__About this task__:
Output the listing in full. Every line stays exactly as it is.

_____

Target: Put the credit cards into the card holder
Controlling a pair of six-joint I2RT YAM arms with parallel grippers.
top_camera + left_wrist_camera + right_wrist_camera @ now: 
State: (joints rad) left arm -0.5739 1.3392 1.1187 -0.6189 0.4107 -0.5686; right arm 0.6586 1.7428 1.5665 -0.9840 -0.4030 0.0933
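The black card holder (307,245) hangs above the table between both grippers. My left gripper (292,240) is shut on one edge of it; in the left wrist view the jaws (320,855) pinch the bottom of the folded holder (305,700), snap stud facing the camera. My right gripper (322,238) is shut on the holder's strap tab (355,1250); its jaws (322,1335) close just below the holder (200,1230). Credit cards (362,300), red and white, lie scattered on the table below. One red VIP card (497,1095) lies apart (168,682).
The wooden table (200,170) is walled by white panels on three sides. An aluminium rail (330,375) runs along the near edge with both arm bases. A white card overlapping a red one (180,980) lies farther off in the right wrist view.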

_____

__Exercise answer__:
Target: Put the credit cards into the card holder
Controlling a pair of six-joint I2RT YAM arms with parallel grippers.
top_camera + left_wrist_camera + right_wrist_camera @ now: 
State: (joints rad) left arm -0.5739 1.3392 1.1187 -0.6189 0.4107 -0.5686; right arm 0.6586 1.7428 1.5665 -0.9840 -0.4030 0.0933
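The black card holder (307,245) hangs above the table between both grippers. My left gripper (292,240) is shut on one edge of it; in the left wrist view the jaws (320,855) pinch the bottom of the folded holder (305,700), snap stud facing the camera. My right gripper (322,238) is shut on the holder's strap tab (355,1250); its jaws (322,1335) close just below the holder (200,1230). Credit cards (362,300), red and white, lie scattered on the table below. One red VIP card (497,1095) lies apart (168,682).
The wooden table (200,170) is walled by white panels on three sides. An aluminium rail (330,375) runs along the near edge with both arm bases. A white card overlapping a red one (180,980) lies farther off in the right wrist view.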

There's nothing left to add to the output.